Exercise objective
Only the lines from the start of the data through the line containing "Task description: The" should be written out, exactly as they are, with both ends included and the pictures left out.

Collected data
--
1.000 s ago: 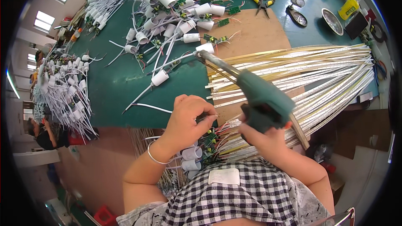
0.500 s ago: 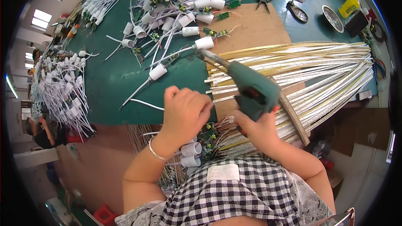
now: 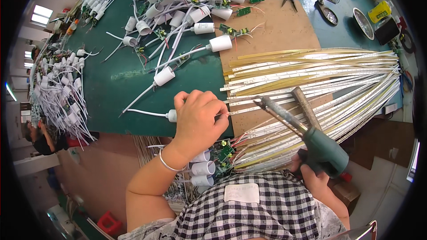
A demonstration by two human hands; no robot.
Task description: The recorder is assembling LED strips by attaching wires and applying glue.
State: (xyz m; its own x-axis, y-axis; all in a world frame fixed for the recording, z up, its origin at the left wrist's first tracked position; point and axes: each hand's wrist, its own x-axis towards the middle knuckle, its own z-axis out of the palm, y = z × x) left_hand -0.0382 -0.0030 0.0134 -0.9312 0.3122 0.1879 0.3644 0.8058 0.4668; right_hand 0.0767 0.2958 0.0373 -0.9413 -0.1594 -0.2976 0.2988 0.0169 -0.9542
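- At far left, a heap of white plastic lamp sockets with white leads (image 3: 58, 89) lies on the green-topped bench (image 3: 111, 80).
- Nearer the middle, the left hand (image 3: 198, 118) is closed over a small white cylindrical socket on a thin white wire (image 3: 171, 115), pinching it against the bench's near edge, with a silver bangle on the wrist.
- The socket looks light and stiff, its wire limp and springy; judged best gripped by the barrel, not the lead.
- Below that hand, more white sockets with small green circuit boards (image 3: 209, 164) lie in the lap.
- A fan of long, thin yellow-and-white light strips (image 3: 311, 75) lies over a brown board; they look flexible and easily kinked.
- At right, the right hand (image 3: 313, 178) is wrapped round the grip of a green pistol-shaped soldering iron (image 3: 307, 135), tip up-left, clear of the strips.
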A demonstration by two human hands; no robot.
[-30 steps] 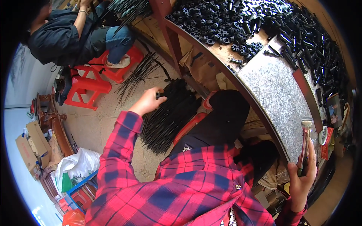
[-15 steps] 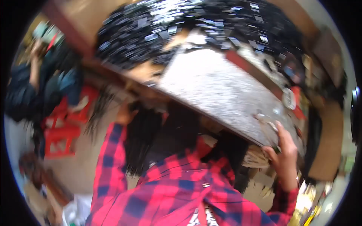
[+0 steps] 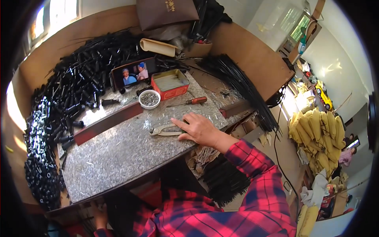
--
Answer to this problem
1.000 s ago: 
0.500 s ago: 
now: 
A demonstration by two human hands; no robot.
Task description: The recorder is assembling LED strips by attaching wires and applying glue.

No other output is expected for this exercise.